Les voyous, l’élu et le policier
Nouvelles interpellations hier, plus de 30 personnes toujours entendues. L’affaire, qui a débuté avec des soupçons de racket à Menton et Valbonne, s’avère de plus en plus complexe
Des nouvelles interpellations ont eu lieu hier dans l’affaire de racket sur fond d’élections municipales à Menton (nos éditions d’hier). Alors que les 32 personnes en garde à vue depuis lundi sont toujours interrogées, l’enquête n’a pas fini de réserver des surprises.
Une fonctionnaire de police serait en effet également entendue sans que, pour l’heure, son degré d’implication dans ce dossier tentaculaire aux 17 chefs de prévention – allant de l’extorsion de fonds, à la corruption active, au chantage jusqu’à la prise illégale d’intérêt et au blanchiment – n’ait pu être établi.
Stupéfiante galerie de portraits
Ces nouvelles arrestations complètent une galerie de portraits qui pose la question de l’éventuelle porosité entre le milieu du grand banditisme et celui de la société civile, voire du monde politique. Inventaire saisissant où l’on retrouve dans les geôles de garde à vue à Nice et Marseille un policier, deux hauts fonctionnaires municipaux de la capitale azuréenne et de Valbonne, le patron d’un restaurant chic des collines niçoises, un agent immobilier, un ancien directeur de police municipale, un couple qui tient une fromagerie, un élu d’opposition de Menton... Et, concomitamment, l’une des figures historiques du milieu azuréen, deux gros trafiquants de stup internationaux, un très discret mais puissant voyou que les enquêteurs sont allés arrêter en Espagne à Malaga, un «retraité du grand banditisme » dont l’un des faits d’armes fut l’organisation d’une évasion spectaculaire en hélicoptère à Amsterdam, un restaurateur proche du milieu, condamné il y a quelques années aux assises pour avoir tiré sur son voisin, des tenanciers de cercles de jeux clandestins du centre de Nice, place Arson et boulevard Gambetta.. Le lien entre eux est encore nébuleux. L’affaire a en effet débuté par des écoutes téléphoniques qui laissaient supposer qu’une vaste opération d’extorsion de fonds se préparait, essentiellement à Menton, mais également dans le secteur de Mougins-Valbonne. De nombreux petits commerçants étaient visés : des restaurateurs, des patrons de bar et des garagistes.
Comptes de campagne à la loupe
C’est un couple de niçois, récemment installé à Menton qui aurait fait le lien entre les mondes du banditisme et de la société civile.

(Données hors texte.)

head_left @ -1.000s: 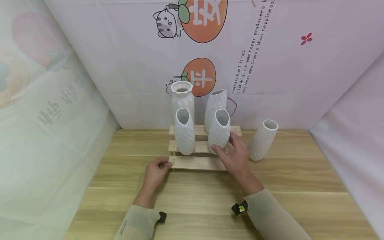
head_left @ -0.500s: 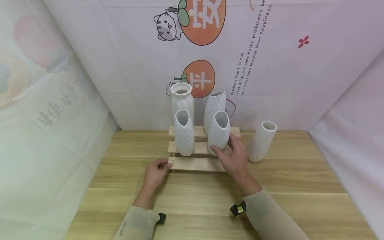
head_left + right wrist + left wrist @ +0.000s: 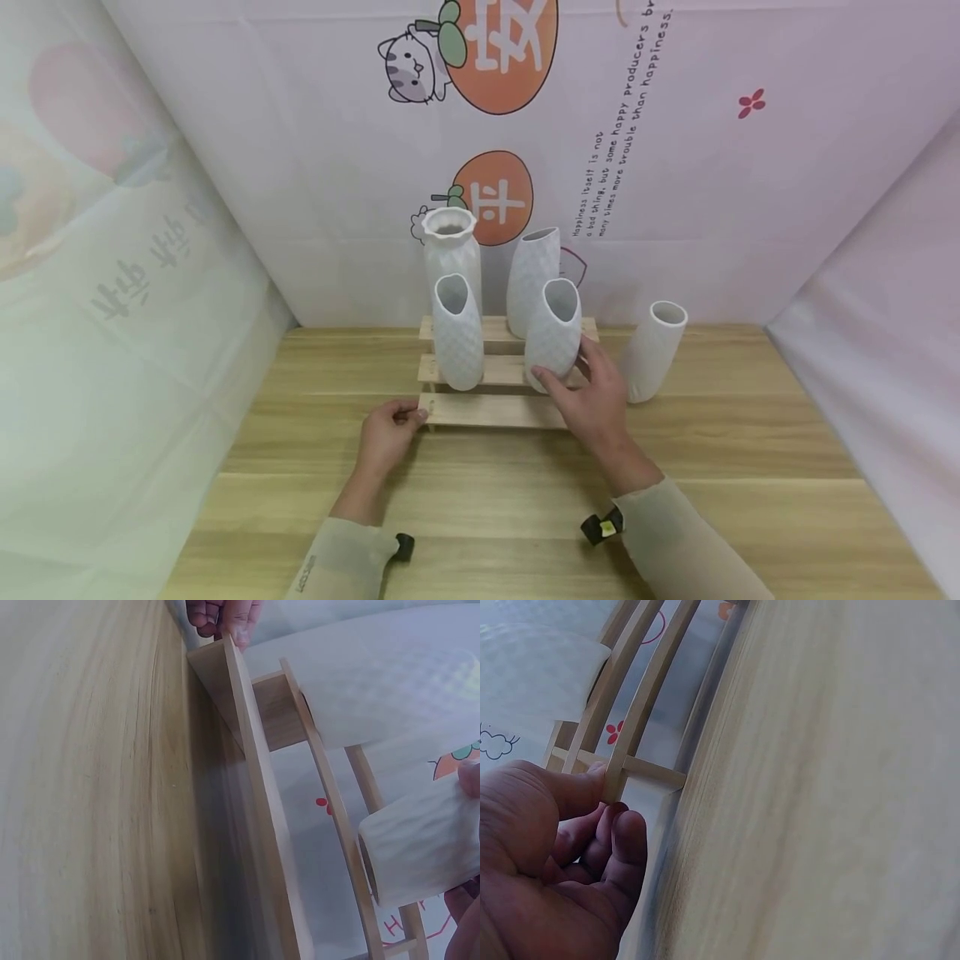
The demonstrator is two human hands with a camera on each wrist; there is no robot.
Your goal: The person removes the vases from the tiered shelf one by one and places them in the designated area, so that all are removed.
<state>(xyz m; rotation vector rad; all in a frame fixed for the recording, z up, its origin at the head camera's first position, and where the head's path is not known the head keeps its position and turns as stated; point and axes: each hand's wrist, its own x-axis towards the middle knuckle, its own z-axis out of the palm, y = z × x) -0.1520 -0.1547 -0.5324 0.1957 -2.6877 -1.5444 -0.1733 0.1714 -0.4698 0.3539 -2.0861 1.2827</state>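
Observation:
My right hand (image 3: 596,404) grips a white textured vase (image 3: 553,337) with a slanted mouth, low on its body, at the right of the middle step of a wooden three-step rack (image 3: 491,410). In the right wrist view the base of this vase (image 3: 424,847) overlaps the middle slat. My left hand (image 3: 388,435) pinches the left end of the rack's lowest step between thumb and fingers, as the left wrist view shows the thumb on the slat (image 3: 619,761). A similar slanted vase (image 3: 459,342) stands at the left of the middle step.
On the top step stand a vase with a ruffled rim (image 3: 452,250) at left and a taller slanted vase (image 3: 532,279) at right. A cylindrical white vase (image 3: 654,354) stands on the wooden table (image 3: 495,508) right of the rack. A printed cloth (image 3: 315,150) hangs behind.
The vase in my right hand has shifted slightly to the right along the middle step, the hand moving with it. My left hand stays on the rack's end. The head view has shifted a little.

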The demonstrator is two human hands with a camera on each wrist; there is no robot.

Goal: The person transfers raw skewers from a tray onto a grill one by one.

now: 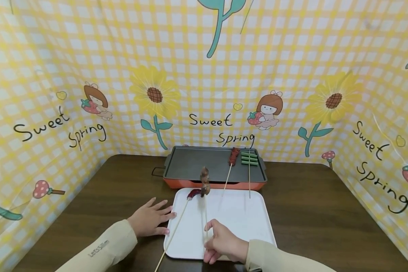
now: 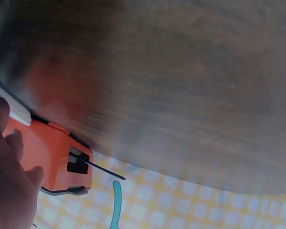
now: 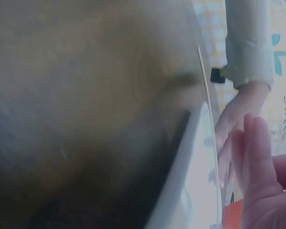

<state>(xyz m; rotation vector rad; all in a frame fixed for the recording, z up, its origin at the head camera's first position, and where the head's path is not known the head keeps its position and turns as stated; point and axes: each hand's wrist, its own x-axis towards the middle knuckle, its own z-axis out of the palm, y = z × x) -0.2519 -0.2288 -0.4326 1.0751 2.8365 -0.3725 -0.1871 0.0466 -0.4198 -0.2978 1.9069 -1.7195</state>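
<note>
My right hand (image 1: 222,241) pinches the thin wooden stick of a skewer with brown meat chunks (image 1: 205,177). The meat is raised over the far edge of a white tray (image 1: 238,223), tip toward the grill. Beside it a skewer with a dark red, curved piece (image 1: 193,193) lies across the tray's left side, its stick passing over the near edge. My left hand (image 1: 151,219) has its fingers spread, fingertips at the tray's left rim. In the right wrist view my right hand (image 3: 260,176) is close up, with a bare stick (image 3: 210,109) beside it.
Behind the tray stands an orange electric grill (image 1: 190,166) with a dark plate and a wire handle (image 1: 158,172) on its left. On its right side lie a red meat skewer (image 1: 234,156) and a skewer of green pieces (image 1: 249,158), sticks pointing toward me. Patterned cloth (image 1: 204,83) surrounds the table.
</note>
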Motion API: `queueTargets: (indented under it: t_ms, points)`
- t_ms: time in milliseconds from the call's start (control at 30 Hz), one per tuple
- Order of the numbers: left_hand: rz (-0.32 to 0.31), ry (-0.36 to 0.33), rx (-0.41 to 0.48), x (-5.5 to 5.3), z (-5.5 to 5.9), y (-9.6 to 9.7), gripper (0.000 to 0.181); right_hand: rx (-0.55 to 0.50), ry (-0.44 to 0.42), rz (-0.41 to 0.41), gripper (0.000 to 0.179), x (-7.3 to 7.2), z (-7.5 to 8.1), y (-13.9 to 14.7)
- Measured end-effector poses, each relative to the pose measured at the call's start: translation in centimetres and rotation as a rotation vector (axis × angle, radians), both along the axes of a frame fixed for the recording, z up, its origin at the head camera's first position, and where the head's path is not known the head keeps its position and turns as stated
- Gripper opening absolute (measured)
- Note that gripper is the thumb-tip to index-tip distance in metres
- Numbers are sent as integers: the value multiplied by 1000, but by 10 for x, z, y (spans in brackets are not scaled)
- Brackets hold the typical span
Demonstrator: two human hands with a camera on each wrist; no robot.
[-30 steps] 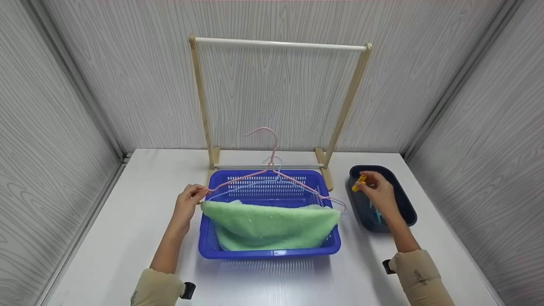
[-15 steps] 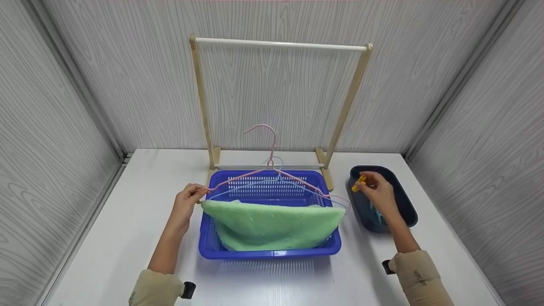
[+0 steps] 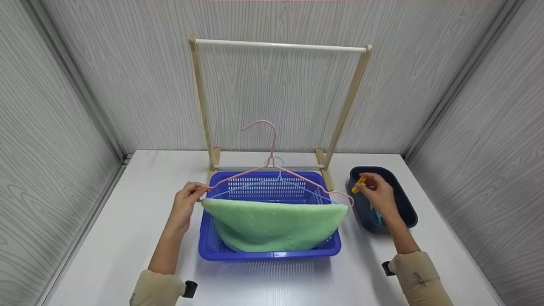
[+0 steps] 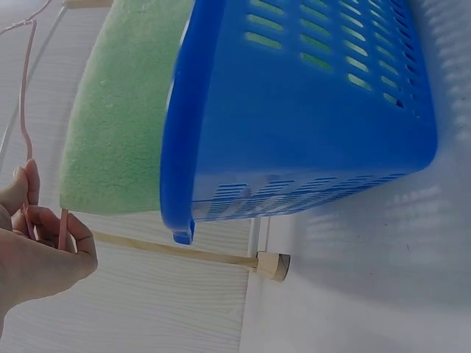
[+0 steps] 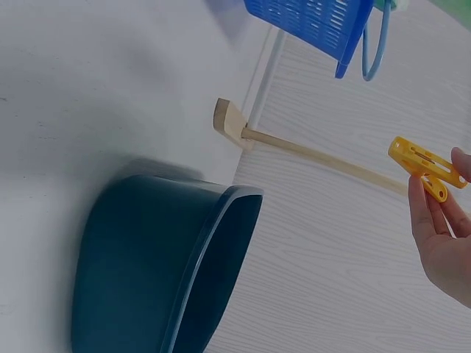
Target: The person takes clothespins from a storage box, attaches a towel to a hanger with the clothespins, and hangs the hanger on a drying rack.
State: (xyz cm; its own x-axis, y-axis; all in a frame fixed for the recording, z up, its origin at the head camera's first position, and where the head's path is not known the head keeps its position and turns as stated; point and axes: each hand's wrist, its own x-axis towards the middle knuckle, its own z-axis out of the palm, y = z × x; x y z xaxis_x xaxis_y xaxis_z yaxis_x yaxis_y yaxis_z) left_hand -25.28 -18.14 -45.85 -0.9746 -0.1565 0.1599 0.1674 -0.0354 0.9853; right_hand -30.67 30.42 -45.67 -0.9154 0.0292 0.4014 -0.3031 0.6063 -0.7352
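Note:
My left hand [image 3: 186, 203] grips the left end of a pink clothes hanger [image 3: 255, 170], seen close up in the left wrist view. A light green towel [image 3: 276, 223] is draped over the hanger's lower bar and hangs down into a blue basket [image 3: 272, 256]. Behind the pink hanger, a light blue hanger [image 3: 250, 185] is partly covered by the towel. My right hand [image 3: 377, 191] pinches a yellow clothespin [image 5: 421, 163] between thumb and fingers, above the dark bin [image 3: 403, 204]. Whatever lies under the towel is hidden.
Behind the basket stands a wooden rack with a white top rod [image 3: 280, 45]. Several teal clips [image 3: 377, 216] lie in the dark bin on the right. Grey wood-grain panels [image 3: 68, 110] enclose the white table [image 3: 123, 204] at the back and both sides.
The pink hanger's hook has risen, and its right end has shifted up and to the right with the towel's edge. Both hands stay almost where they were.

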Motion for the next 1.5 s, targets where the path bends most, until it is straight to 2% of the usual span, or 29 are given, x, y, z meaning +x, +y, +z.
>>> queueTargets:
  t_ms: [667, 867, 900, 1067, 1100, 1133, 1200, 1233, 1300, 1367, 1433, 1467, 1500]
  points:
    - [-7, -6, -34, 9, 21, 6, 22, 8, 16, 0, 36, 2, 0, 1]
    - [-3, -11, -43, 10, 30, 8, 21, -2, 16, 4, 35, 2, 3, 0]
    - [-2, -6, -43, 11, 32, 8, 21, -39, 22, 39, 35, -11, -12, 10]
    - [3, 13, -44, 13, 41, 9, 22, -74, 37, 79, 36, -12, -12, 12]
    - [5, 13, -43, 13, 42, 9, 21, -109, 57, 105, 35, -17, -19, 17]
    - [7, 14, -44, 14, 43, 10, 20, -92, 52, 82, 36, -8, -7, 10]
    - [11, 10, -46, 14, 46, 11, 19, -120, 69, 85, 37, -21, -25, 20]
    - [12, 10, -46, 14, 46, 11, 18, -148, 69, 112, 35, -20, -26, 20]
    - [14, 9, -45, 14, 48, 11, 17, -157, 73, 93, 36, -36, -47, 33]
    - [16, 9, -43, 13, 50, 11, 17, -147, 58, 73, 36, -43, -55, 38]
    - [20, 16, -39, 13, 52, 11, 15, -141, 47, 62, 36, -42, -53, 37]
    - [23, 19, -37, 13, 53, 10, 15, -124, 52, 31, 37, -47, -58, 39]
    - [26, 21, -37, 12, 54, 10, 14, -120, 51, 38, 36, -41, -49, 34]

Lui tient un petit restaurant dans le food court de la Gare du Sud à Nice, elle est devenue « mentonnaise » fin décembre 2019 juste avant le dépôt des listes électorales pour les municipales. Elle sera en position non éligible sur la liste menée contre le maire de Menton par Olivier Bettati. Alors que les défèrements devant le parquet de Marseille ont débuté hier avec des premières mises en examen sur le volet des jeux clandestins, les auditions se poursuivent à un rythme soutenu. Sur le volet politique présumé, les enquêteurs cherchent à mesurer le degré d’implication réelle d’une grande figure du banditisme azuréen dans la campagne électorale de l’ancien « bébé Médecin » Olivier Bettati qui, après une carrière politique à Nice, avait décidé de changer de cap : se rapprochant dans un premier temps du Front National, puis quittant l’opposition niçoise pour conquérir Menton.
Si les enquêteurs ont saisi ses comptes de campagne, perquisitionné le cabinet d’avocat de sa compagne, si la présence de personnalités du milieu dans l’entourage d’Olivier Bettati n’est pas contestable, rien pour le moment n’étaye que cette porosité n’est pas le fait de relations d’amitié. Amitié vieille parfois de plusieurs années entre certains membres du staff de l’élu d’opposition mentonnais et des figures du grand banditisme.